#ste||ar on 2020-04-27 — irc logs at irclog.cct.lsu.edu

2020-02-24 20:46 hkaiser changed the topic of #ste||ar to: STE||AR: Systems Technology, Emergent Parallelism, and Algorithm Research | stellar.cct.lsu.edu | HPX: A cure for performance impaired parallel applications | github.com/STEllAR-GROUP/hpx | Buildbot: http://rostam.cct.lsu.edu/ | Log: http://irclog.cct.lsu.edu/ | GSoC: https://github.com/STEllAR-GROUP/hpx/wiki/Google-Summer-of-Code-%28GSoC%29-2020

01:30 Nikunj__ has quit [Read error: Connection reset by peer]

02:06 hkaiser has quit [Quit: bye]

06:18 <mdiers[m]> My application has a performance drop of 30% between 11 Mar and 17 Apr. can you find anything in this range in the hpx tests over the period? Maybe it came in during the revision of the executors? (block_executor<local_priority_queue_attached_executor>,static_chunk_size)

07:11 <ms[m]> mdiers: very possible, but I can't see anything that stands out particularly (our performance tests aren't very comprehensive either)

07:12 <ms[m]> one question, are you explicitly using block_executor<local_priority_queue_attached_executor> or are you leaving the executor as the default (the default is not local_priority_...)

07:12 <ms[m]> ?

07:37 <mdiers[m]> ms: thanks for the hint. i will have a look now, i actually use the default. at some point i had a problem with the policy, and had explicitly specified the default. i will adapt it.

07:40 <mdiers[m]> ms: on 11 Mar, the local_priority_queue_attached_executor was the default of the block_executor.

07:41 <ms[m]> mdiers: right, it changed in the executors cleanup pr

07:41 <ms[m]> so it's possible that I made the old default slower, but the new default hopefully faster...

07:42 <ms[m]> in any case, if you can try the new default (restricted_thread_pool_executor) that'd be great

07:44 <mdiers[m]> ms: I'm already on it

07:44 <ms[m]> thanks!

07:52 <mdiers[m]> ms: i test on a single-numa system. on the quad-numa-system the new version now scales, but cannot make a direct performance comparison.

07:54 <mdiers[m]> <ms[m] "in any case, if you can try the "> 1% difference between block_executor<local_priority_queue_attached_executor> and hpx::compute::host::block_executor<hpx::parallel::execution::restricted_thread_pool_executor>

07:56 <mdiers[m]> the same with a direct restricted_thread_pool_executor

08:18 hkaiser has joined #ste||ar

08:42 Nikunj__ has joined #ste||ar

08:44 Hashmi has joined #ste||ar

08:49 <ms[m]> mdiers: same bad performance or same good?

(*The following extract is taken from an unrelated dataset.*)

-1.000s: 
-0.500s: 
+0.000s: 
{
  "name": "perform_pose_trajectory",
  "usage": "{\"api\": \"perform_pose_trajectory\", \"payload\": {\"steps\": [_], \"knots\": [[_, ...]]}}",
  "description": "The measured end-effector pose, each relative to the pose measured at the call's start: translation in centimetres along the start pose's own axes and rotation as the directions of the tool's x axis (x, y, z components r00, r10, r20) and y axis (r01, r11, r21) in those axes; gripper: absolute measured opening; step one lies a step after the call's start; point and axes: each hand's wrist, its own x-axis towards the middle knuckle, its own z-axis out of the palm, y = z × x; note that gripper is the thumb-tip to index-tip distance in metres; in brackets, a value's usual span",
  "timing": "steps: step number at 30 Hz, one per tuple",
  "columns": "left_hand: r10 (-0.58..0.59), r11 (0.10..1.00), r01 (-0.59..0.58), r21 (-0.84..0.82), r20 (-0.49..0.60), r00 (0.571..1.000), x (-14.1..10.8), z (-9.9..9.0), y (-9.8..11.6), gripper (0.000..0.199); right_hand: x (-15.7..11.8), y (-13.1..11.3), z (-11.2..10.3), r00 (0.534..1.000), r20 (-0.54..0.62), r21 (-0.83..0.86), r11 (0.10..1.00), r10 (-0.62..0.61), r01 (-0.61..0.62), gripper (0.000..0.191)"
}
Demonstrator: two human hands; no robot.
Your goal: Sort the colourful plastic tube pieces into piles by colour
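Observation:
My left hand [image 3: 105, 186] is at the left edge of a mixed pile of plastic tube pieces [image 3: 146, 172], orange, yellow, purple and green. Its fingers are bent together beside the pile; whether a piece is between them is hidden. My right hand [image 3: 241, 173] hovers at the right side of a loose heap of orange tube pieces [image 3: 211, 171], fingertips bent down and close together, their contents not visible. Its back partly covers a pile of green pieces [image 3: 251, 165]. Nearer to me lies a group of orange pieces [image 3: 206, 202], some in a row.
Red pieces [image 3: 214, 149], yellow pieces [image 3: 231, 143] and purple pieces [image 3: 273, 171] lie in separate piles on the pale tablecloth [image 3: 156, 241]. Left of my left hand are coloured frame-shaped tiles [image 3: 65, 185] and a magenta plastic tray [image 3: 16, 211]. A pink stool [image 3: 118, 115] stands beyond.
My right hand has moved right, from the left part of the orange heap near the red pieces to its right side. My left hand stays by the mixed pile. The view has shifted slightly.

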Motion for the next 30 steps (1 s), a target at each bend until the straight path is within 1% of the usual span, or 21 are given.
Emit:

08:53 mcopik has joined #ste||ar

08:53 mcopik has quit [Client Quit]

08:53 <ms[m]> hkaiser: no sleep, eh? :/

08:53 <hkaiser> ms[m]: yah :/

08:56 <ms[m]> we need more boring issues for you to take care of ("type: boring" or "type: makes hartmut fall asleep")

08:57 <hkaiser> lol

09:04 <mdiers[m]> ms: ahh i'm going crazy: i'm rowing back, it's probably only my special case where i use the gpus with opencl.

09:24 Nikunj__ has quit [Read error: Connection reset by peer]

10:52 <mdiers[m]> ms: so, have now the test once again cleanly one after another. whether with or without opencl, I get a performance loss of now 20%.

10:52 <mdiers[m]> * My application has a performance drop of 20% between 11 Mar and 17 Apr. can you find anything in this range in the hpx tests over the period? Maybe it came in during the revision of the executors? (block_executor<local_priority_queue_attached_executor>,static_chunk_size)

10:54 Hashmi has quit [Quit: Connection closed for inactivity]

10:54 Nikunj__ has joined #ste||ar

10:54 <mdiers[m]> ms: will continue tomorrow morning

10:57 nikunj97 has joined #ste||ar

10:59 Nikunj__ has quit [Ping timeout: 244 seconds]

11:01 nikunj has joined #ste||ar

11:02 nikunj97 has quit [Ping timeout: 246 seconds]

11:37 nikunj97 has joined #ste||ar

11:41 nikunj has quit [Ping timeout: 240 seconds]

14:21 akheir has joined #ste||ar

14:24 nan11 has joined #ste||ar

14:32 weilewei has joined #ste||ar

14:41 rtohid has joined #ste||ar

14:44 nikunj97 has quit [Read error: Connection reset by peer]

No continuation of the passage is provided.